Each line of the material must appear again in the answer, exactly.
################
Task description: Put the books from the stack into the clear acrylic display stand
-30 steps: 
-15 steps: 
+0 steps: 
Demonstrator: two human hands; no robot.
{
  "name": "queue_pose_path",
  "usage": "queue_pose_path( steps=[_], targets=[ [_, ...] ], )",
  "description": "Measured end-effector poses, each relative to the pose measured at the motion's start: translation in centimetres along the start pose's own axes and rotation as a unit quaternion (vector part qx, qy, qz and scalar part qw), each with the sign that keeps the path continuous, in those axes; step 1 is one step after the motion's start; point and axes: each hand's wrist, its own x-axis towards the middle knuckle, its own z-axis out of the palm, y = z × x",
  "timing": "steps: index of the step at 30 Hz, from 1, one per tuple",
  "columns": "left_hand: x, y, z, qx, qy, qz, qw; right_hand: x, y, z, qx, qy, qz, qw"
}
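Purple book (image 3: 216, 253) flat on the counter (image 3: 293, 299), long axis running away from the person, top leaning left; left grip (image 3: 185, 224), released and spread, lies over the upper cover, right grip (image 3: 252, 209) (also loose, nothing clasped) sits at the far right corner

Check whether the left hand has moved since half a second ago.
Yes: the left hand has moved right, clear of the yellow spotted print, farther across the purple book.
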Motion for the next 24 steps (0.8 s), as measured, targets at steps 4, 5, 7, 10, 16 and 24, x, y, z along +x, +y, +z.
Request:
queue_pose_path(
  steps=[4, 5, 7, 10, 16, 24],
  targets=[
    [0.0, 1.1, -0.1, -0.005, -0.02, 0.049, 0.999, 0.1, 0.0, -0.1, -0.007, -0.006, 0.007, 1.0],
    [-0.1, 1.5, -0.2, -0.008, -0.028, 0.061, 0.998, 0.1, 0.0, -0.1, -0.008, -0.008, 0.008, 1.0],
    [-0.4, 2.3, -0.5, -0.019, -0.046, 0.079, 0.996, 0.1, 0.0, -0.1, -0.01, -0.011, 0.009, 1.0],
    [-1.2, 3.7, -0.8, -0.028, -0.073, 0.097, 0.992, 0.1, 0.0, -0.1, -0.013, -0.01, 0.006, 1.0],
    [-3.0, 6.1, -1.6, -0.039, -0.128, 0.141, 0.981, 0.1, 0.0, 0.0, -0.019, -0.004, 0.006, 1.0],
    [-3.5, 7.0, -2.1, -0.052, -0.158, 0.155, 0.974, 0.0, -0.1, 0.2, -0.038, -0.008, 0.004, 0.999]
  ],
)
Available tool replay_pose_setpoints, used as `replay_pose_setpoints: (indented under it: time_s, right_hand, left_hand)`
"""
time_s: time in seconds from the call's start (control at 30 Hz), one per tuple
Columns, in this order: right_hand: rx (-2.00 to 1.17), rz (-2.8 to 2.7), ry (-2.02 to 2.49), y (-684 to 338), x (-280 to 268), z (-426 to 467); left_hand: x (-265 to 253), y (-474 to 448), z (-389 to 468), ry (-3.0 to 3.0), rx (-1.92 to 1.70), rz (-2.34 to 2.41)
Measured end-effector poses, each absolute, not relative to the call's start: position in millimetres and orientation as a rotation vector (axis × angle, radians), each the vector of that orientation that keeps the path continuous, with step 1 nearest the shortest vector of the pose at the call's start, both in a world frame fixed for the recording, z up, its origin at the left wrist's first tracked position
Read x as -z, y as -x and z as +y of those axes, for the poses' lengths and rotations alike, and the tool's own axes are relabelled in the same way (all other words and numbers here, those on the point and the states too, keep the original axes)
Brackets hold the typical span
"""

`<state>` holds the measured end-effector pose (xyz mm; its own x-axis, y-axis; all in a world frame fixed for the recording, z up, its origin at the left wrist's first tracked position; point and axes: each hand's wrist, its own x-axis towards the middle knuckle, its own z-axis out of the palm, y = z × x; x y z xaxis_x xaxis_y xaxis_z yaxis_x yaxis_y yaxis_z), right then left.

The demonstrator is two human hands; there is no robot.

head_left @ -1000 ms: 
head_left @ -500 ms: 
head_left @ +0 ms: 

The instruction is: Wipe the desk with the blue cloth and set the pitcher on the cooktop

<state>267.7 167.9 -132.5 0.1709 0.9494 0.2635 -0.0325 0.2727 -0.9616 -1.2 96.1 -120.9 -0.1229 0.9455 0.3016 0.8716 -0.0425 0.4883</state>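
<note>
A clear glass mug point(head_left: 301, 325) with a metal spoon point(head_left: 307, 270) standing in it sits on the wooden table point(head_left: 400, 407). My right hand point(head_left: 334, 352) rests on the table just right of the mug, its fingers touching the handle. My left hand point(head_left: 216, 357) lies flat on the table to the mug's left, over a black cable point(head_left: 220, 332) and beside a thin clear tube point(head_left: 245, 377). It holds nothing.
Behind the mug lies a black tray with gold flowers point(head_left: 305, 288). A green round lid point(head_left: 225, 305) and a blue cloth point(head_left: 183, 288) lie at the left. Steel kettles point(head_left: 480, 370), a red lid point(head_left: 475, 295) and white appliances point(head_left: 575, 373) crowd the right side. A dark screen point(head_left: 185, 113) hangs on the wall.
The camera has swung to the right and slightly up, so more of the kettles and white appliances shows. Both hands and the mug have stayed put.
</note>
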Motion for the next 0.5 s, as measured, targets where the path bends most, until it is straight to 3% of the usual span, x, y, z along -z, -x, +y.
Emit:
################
* Response below
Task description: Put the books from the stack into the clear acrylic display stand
-30 steps: 
-15 steps: 
+0 steps: 
Demonstrator: two human hands; no robot.
{
  "name": "queue_pose_path",
  "usage": "queue_pose_path( steps=[_], targets=[ [_, ...] ], )",
  "description": "Measured end-effector poses, each relative to the pose measured at the motion's start: translation in centimetres along the start pose's own axes and rotation as a unit quaternion (vector part qx, qy, qz and scalar part qw), each with the sign that keeps the path continuous, in those axes; step 1 is one step after the motion's start; point and axes: each hand's wrist, its own x-axis towards the middle knuckle, its own z-axis out of the palm, y = z × x",
  "timing": "steps: index of the step at 30 Hz, from 1, one per tuple",
  "columns": "left_hand: x, y, z, qx, qy, qz, qw; right_hand: x, y, z, qx, qy, qz, qw"
}
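Purple book (image 3: 216, 253) flat on the counter (image 3: 293, 299), long axis running away from the person, top leaning left; left grip (image 3: 185, 224), released and spread, lies over the upper cover, right grip (image 3: 252, 209) (also loose, nothing clasped) sits at the far right corner

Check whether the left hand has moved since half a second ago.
Yes: the left hand has moved right, clear of the yellow spotted print, farther across the purple book.
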Motion for the next 24 steps (0.8 s), as measured, targets at steps 4, 5, 7, 10, 16 and 24, x, y, z along +x, +y, +z.
Request:
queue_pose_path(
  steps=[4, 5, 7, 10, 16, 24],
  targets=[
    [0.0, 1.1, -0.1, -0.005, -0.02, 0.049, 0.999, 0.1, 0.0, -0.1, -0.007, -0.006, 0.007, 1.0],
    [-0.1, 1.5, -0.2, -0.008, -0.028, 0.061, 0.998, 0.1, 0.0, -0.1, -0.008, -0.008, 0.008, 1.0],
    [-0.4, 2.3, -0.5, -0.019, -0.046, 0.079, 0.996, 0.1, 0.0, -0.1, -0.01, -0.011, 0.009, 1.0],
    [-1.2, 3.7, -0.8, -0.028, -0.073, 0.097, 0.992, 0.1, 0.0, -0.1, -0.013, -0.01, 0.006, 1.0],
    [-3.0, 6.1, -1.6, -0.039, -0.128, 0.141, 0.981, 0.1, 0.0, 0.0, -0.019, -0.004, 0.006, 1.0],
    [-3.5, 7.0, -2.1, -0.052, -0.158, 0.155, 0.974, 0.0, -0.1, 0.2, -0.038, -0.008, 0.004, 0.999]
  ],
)
Available tool replay_pose_setpoints, used as `replay_pose_setpoints: (indented under it: time_s, right_hand, left_hand)`
"""
time_s: time in seconds from the call's start (control at 30 Hz), one per tuple
Columns, in this order: right_hand: rx (-2.00 to 1.17), rz (-2.8 to 2.7), ry (-2.02 to 2.49), y (-684 to 338), x (-280 to 268), z (-426 to 467); left_hand: x (-265 to 253), y (-474 to 448), z (-389 to 468), ry (-3.0 to 3.0), rx (-1.92 to 1.70), rz (-2.34 to 2.41)
Measured end-effector poses, each absolute, not relative to the call's start: position in millimetres and orientation as a rotation vector (axis × angle, radians), each the vector of that orientation that keeps the path continuous, with step 1 nearest the shortest vector of the pose at the call's start, both in a world frame fixed for the recording, z up, its origin at the left wrist's first tracked position
Read x as -z, y as -x and z as +y of those axes, for the poses' lengths and rotations alike, and the tool's own axes are relabelled in the same way (all other words and numbers here, those on the point and the states too, keep the original axes)
Brackets hold the typical span
"""

`<state>` holds the measured end-effector pose (xyz mm; its own x-axis, y-axis; all in a world frame fixed for the recording, z up, its origin at the left wrist's first tracked position; point and axes: each hand's wrist, its own x-axis towards the middle knuckle, its own z-axis out of the palm, y = z × x; x y z xaxis_x xaxis_y xaxis_z yaxis_x yaxis_y yaxis_z), right then left.

The demonstrator is two human hands; there is no robot.

head_left @ -1000 ms: 
head_left @ -500 ms: 
head_left @ +0 ms: 

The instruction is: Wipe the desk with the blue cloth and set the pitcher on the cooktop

<state>267.7 167.9 -132.5 0.1709 0.9494 0.2635 -0.0325 0.2727 -0.9616 -1.2 96.1 -120.9 -0.1229 0.9455 0.3016 0.8716 -0.0425 0.4883</state>
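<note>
A clear glass mug point(head_left: 301, 325) with a metal spoon point(head_left: 307, 270) standing in it sits on the wooden table point(head_left: 400, 407). My right hand point(head_left: 334, 352) rests on the table just right of the mug, its fingers touching the handle. My left hand point(head_left: 216, 357) lies flat on the table to the mug's left, over a black cable point(head_left: 220, 332) and beside a thin clear tube point(head_left: 245, 377). It holds nothing.
Behind the mug lies a black tray with gold flowers point(head_left: 305, 288). A green round lid point(head_left: 225, 305) and a blue cloth point(head_left: 183, 288) lie at the left. Steel kettles point(head_left: 480, 370), a red lid point(head_left: 475, 295) and white appliances point(head_left: 575, 373) crowd the right side. A dark screen point(head_left: 185, 113) hangs on the wall.
The camera has swung to the right and slightly up, so more of the kettles and white appliances shows. Both hands and the mug have stayed put.
</note>
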Motion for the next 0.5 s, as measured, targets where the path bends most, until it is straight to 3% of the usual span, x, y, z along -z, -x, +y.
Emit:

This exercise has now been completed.